El Tribunal Superior de Justicia de Cataluña (TSJC) ha decidido bloquear la Iniciativa Legislativa Popular (ILP) sobre la declaración de independencia de Cataluña mediante la dimisión de los tres magistrados que forman parte de la comisión de las ILP. Dado que Cataluña no cuenta con una ley electoral propia porque la ley nacional favorece a los partidos separatistas, las ILP se rigen por una comisión de control formada por tres jueces, tres catedráticos de Derecho Constitucional o Ciencias Políticas y tres juristas.
Los jueces que han renunciado son Francisco José Sospedra, de la Sala Contencioso Administrativas, Xavier Bonet, de la misma Sala, y Amparo Illán, de la Sala de lo Social. La renuncia, que se debe a "motivos personales" que no han sido concretados por el TSJC, paraliza la tramitación de la ILP que fue aprobada en el parlamento catalán con los votos de Junts y la CUP y la abstención de ERC. Los grupos separatistas no hicieron caso del informe de los letrados de la cámara que advertía de que la tramitación era inconstitucional porque el objeto de la ILP, una declaración de independencia, excede los límites competenciales del Parlament.

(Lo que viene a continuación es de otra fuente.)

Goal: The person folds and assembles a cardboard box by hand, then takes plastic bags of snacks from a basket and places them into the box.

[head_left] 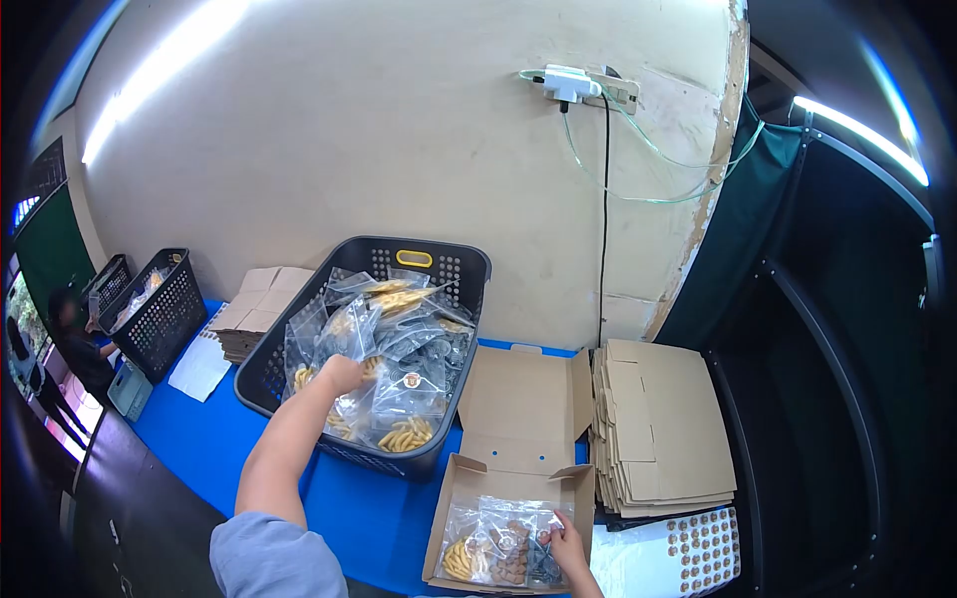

La ILP es del partido extraparlamentario Solidaritat Catalana per la Independència (la formación fundada por Joan Laporta, el exvocal del CGPJ Alfons López Tena y el disidente de ERC Uriel Bertrán) y con su admisión a trámite en la mesa del Parlament dio comienzo al procedimiento para la recogida de un mínimo de 50.000 firmas debidamente autenticadas. Una vez conseguidas, debería ser la comisión de control la que diera el visto bueno para el debate parlamentario sobre la declaración, pero con la renuncia de los tres magistrados, todo queda en el aire.
En principio debería ser la fiscalía quien actuase contra la decisión de la mesa de la cámara catalana, pero ante la ausencia de reacción, el TSJC ha decidido frenar la tramitación con una maniobra inédita, la dimisión de sus representantes en la comisión de las ILP.